MasterBook Companion
- 1st edition, West End Games
- Publishers: West End Games
- Publication: 1996
- Genres: Generic role-playing

= Masterbook Companion =

1996 role-playing game supplement

MasterBook Companion is a 1996 role-playing game supplement published by West End Games (WEG) for the role-playing system MasterBook.

==Contents==
MasterBook Companion is a supplement that streamlines MasterBook gameplay by bringing together material published in previous sourcebooks. It also introduces new content. The book begins with character creation enhancements followed by new skills and equipment. A chapter on magic features ready-made spells and guidance for crafting custom ones, and vehicle combat rules (originally from The World of Tank Girl) are also featured.

The book also acts as an interface between WEG's two game systems, MasterBook and d6 System, allowing conversion from one to the other and back again.

==Publication history==
In 1994, WEG published a generic role-playing game system titled MasterBook that was an update to their Torg role-playing system. In 1996, WEG published the MasterBook Companion supplement.

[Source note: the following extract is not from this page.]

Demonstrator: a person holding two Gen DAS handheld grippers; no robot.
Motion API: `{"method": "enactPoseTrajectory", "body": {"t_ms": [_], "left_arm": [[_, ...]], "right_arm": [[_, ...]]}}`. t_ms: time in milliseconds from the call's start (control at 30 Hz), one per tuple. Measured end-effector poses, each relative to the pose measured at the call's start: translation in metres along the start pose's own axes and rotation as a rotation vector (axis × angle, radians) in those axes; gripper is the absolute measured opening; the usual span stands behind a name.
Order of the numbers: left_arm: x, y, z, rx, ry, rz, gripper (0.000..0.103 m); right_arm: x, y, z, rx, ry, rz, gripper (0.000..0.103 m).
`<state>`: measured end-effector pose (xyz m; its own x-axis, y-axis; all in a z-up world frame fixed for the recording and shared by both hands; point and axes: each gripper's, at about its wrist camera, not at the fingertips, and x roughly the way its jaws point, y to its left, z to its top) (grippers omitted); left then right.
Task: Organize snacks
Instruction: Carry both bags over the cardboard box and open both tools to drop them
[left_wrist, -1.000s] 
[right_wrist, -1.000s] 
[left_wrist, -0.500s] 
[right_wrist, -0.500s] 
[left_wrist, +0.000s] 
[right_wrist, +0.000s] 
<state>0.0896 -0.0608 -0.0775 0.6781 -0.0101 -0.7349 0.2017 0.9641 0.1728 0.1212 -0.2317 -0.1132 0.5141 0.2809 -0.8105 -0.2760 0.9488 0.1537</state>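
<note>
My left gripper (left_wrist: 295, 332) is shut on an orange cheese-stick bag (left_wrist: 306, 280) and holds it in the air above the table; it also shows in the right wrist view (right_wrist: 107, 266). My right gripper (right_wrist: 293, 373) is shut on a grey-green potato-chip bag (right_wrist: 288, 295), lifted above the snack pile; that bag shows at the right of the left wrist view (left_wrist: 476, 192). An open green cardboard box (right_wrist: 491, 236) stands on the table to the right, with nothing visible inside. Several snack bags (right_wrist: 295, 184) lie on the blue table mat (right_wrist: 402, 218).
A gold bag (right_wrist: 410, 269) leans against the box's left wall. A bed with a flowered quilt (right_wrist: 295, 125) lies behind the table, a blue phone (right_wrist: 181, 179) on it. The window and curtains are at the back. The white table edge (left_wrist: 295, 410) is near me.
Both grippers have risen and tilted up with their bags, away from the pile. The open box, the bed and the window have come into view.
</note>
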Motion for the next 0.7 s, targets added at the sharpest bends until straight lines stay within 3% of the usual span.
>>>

When WEG went out of business, the rights to MasterBook were acquired by Precis Intermedia, who subsequently republished several titles, including MasterBook Companion.

==Reception==
In Issue 14 of the British role-playing magazine Arcane, Andy Butcher commented, "You can't really fault the MasterBook Companion. It achieves what it sets out to do, providing MasterBook referees with a range of new material and previously published rules in a convenient form." Butcher concluded by giving the book a rating of 7 out of 10 overall, and stated that "It's certainly not a particularly exciting release, but it is a worthwhile one."